The Terai has a humid, subtropical climate. The mean annual rainfall at the Rampur weatherstation in Chitwan was 2214 mm between 1995 and 2006. More than 80% of the total annual rainfall occurs during the monsoon season from June to September. Average temperatures ranged from 8.08 C in January to 34.91 C in June.

In the past, the inner and outer Terai were a formidable barrier between Nepal and potential invaders from India because marshes and forests were infested by anopheline mosquitos that transmitted virulent strains of malaria, especially during the hot spring and rainy summer monsoon.

== History ==
Until the mid 18th century, the Terai was divided into several smaller kingdoms, and the forests were little disturbed.
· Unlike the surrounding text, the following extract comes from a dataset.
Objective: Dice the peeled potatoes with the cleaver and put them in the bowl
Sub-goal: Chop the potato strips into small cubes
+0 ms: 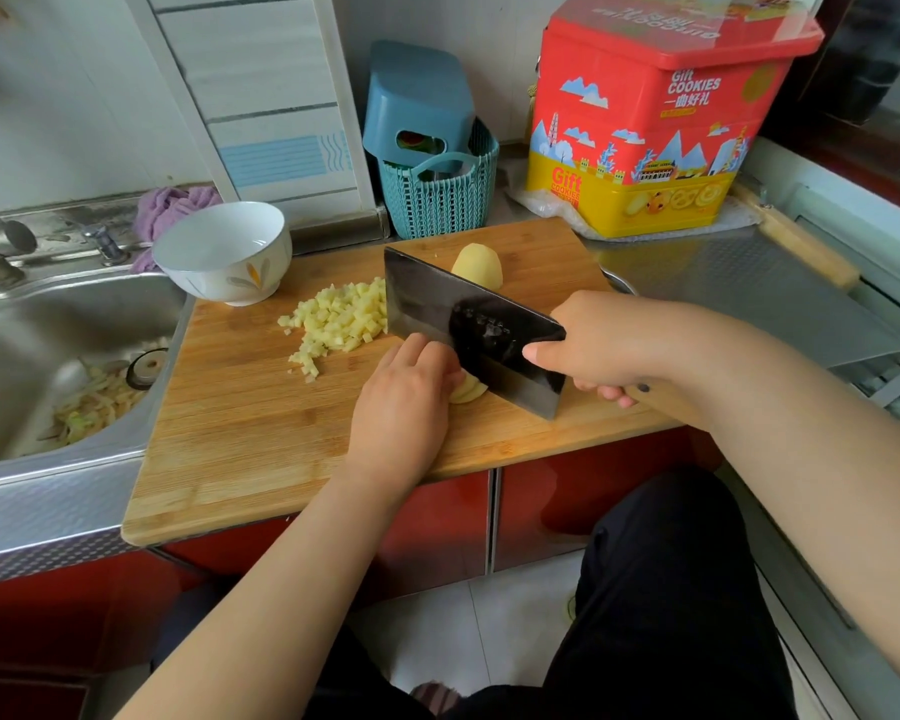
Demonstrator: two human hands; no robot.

After the unification of Nepal in the late 1760s, the rulers granted large areas of fertiIe land and forest resources to members of the royal family, officials, priests and selected groups of the society. The beneficiaries of these grants had the right to collect revenues from cultivated land and forest products. They appointed tax collectors who were also responsible for reclamation of land and establishment of settlements.
In the late 1920s, the Rana rulers ordered the clearing of forests and extraction of timber for export to India in order to collect revenues. Cleared areas were subsequently used for agriculture.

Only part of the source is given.